Durata ideale del mutuoLa durata ideale del contratto di mutuo e la scelta della rata sono una delle decisioni più importanti quando si parla di un mutuo (ovviamente al pari del tasso di interesse di un mutuo, e della composizione della rata).

Gli interessi sono calcolati su base annua ed è evidente che più il mutuo si protrae negli anni, più interessi dovranno essere pagati in aggiunta al capitale prestato.
A parità di capitale, quindi, la scelta di rate più basse alla fine comporterà un mutuo più costoso.

Rate più alte ma concentrate nel tempo, invece, comportano una spesa complessiva minore ma hanno maggiore impatto nella vita quotidiana. È meglio allora diluire lo sforzo o concentrare i sacrifici in un breve periodo?
Non esiste una regola che valga per tutti, la risposta è sempre legata alle proprie prospettive di reddito: se una famiglia con redditi da lavoro dipendente può orientarsi su un mutuo a lunga durata, un professionista nel pieno della sua capacità economica farà bene a scegliere un finanziamento più breve.

Rispetto alla durata ideale esistono due correnti di pensiero.
La prima suggerisce di rimborsare il mutuo nel più breve tempo possibile, durante il periodo di vita più produttivo. Tra l'altro risparmiando interessi. L'altra introduce un concetto di serena convivenza con il debito che deve essere lungo per pesare il meno possibile sulla qualità della vita.
La valutazione è ovviamente soggettiva, ma dobbiamo rilevare che la seconda filosofia dispone di maggiore flessibilità.

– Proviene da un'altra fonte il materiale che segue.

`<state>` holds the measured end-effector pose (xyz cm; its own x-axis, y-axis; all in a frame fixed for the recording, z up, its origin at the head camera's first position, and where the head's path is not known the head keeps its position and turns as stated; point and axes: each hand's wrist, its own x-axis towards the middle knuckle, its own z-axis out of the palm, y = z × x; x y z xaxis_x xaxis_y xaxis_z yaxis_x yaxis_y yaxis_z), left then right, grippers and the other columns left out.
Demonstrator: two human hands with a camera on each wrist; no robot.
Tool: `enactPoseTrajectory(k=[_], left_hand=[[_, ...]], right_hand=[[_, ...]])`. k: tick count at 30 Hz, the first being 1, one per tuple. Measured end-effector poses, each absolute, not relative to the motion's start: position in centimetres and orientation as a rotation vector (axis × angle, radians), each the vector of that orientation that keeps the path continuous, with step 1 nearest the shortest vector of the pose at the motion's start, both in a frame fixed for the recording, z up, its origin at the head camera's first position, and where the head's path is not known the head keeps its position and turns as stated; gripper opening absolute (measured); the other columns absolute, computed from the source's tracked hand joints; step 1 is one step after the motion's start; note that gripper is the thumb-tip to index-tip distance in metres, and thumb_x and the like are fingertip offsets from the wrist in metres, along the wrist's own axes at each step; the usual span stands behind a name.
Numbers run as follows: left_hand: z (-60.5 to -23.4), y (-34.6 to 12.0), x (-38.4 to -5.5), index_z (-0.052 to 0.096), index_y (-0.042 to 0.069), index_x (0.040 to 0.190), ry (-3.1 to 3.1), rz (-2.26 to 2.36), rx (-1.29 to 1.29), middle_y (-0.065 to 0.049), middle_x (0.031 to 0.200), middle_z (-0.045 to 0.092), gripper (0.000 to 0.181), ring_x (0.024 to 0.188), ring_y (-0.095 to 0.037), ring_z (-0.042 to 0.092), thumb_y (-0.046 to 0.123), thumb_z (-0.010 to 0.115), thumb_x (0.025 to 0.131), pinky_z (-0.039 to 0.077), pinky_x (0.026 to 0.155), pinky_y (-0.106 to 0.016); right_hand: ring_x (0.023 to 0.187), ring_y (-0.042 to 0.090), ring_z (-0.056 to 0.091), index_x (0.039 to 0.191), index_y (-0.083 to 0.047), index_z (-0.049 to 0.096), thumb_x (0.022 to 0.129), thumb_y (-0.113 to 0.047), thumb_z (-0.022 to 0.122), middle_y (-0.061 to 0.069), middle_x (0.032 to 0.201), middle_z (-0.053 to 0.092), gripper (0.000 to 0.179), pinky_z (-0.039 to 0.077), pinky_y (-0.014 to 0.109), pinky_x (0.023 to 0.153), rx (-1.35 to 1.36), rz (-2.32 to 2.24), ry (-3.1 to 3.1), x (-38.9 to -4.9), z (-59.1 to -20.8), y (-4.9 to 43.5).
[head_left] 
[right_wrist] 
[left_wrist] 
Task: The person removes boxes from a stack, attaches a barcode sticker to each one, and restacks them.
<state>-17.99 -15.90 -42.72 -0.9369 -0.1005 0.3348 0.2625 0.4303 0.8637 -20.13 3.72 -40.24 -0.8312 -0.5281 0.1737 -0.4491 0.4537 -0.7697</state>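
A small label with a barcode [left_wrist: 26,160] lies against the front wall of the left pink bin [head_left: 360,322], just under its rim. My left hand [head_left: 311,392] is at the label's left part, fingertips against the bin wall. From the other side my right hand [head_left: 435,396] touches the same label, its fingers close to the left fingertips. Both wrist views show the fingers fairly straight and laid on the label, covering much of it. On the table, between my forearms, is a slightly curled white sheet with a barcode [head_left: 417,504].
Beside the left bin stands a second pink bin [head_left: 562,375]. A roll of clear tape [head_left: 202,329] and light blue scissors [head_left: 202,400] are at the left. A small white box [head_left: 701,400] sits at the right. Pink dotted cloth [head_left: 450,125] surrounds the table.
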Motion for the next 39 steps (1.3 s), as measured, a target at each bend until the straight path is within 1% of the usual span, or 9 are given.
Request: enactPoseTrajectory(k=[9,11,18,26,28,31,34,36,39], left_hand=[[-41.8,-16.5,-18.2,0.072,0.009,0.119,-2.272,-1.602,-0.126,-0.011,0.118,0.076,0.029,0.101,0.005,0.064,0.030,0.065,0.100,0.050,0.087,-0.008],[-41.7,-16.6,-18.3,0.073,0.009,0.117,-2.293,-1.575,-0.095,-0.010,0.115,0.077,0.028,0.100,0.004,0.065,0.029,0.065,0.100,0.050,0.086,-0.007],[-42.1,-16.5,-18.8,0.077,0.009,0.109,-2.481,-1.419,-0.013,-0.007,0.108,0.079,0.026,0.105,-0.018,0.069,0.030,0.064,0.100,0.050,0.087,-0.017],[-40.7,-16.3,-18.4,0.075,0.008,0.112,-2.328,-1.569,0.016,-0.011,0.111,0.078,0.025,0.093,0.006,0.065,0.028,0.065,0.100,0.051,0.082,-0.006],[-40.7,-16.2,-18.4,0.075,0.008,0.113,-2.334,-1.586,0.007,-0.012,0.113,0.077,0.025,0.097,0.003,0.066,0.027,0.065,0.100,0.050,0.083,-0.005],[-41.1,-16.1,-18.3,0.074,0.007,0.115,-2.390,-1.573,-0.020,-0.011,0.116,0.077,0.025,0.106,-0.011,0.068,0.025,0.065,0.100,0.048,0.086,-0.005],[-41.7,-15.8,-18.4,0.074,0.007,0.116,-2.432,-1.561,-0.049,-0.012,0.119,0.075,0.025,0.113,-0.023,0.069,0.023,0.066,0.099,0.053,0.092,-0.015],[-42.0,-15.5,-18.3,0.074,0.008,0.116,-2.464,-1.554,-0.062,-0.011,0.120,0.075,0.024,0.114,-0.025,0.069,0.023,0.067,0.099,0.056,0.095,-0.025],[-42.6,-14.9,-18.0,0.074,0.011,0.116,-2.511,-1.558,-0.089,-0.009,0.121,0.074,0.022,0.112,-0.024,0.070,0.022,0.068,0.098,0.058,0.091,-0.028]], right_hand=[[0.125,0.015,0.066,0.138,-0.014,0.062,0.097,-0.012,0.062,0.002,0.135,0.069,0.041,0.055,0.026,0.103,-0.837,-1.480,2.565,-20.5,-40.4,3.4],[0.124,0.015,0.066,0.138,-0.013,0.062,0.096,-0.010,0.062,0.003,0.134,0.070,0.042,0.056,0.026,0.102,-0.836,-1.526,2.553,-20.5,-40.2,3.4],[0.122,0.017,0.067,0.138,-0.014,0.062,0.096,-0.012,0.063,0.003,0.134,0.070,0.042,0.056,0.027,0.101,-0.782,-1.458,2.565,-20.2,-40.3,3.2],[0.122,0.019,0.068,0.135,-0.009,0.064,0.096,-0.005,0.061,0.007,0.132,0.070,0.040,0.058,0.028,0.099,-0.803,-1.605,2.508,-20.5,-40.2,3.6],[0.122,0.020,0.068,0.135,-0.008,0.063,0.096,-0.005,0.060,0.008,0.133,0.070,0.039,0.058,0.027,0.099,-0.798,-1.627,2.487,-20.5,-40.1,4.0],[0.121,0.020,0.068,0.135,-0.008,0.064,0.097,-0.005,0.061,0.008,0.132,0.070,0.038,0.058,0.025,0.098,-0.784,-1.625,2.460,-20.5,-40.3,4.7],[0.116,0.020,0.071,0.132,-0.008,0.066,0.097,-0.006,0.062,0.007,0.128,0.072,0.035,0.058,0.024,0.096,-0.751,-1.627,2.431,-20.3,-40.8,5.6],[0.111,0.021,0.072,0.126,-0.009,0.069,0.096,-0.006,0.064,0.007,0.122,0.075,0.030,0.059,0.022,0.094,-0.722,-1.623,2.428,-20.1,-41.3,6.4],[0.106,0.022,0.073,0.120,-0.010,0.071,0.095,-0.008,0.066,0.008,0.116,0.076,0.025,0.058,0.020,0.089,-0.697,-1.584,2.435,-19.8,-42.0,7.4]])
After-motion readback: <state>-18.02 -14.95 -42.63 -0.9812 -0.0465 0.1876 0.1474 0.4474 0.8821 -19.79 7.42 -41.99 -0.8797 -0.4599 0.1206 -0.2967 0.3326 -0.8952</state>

Un debito lungo può infatti essere abbreviato con progressive estinzioni supplementari di capitale. Al contrario, salvo circostanze speciali, non è consentito l'allungamento del rimborso.

A seconda dell'ammontare della rata che si è disposti a sostenere, si può scegliere una durata fra 5 e 25 anni (in alcuni casi anche 30 o addirittura 40 anni). Salvo garanzie integrative, di regola il calcolo della rata non deve essere superiore al 30-35% del reddito netto percepito. Non conviene esagerare e fare il passo più lungo della gamba: il mutuo deve garantire serenità e non essere causa di preoccupazioni anche nel caso di piccoli imprevisti.

È dunque molto importante scegliere con cura l'arco temporale nel quale si andrà a ripagare il debito legato al mutuo.
In sostanza più si allunga il periodo e più interessi si andranno a pagare. Infatti i mutui molto brevi, anche se prevedono una rata molto elevata, alla fine hanno un minimo tasso di interesse rispetto a tutta la quota capitale che ci è stata prestata.
Gli interessi infatti sono legati non solo al tasso di interesse, ma sopratutto al tempo.

Nella scelta della durata di un mutuo, il suggerimento è perciò quello di scegliere una rata pagabile con la minima fatica possibile, evitando tuttavia di estendere il mutuo al punto di ottenere riduzioni insignificanti nella vita della famiglia. Infatti va considerato che oltre un certo limite l'importo della rata diventa poco sensibile all'allungamento della durata.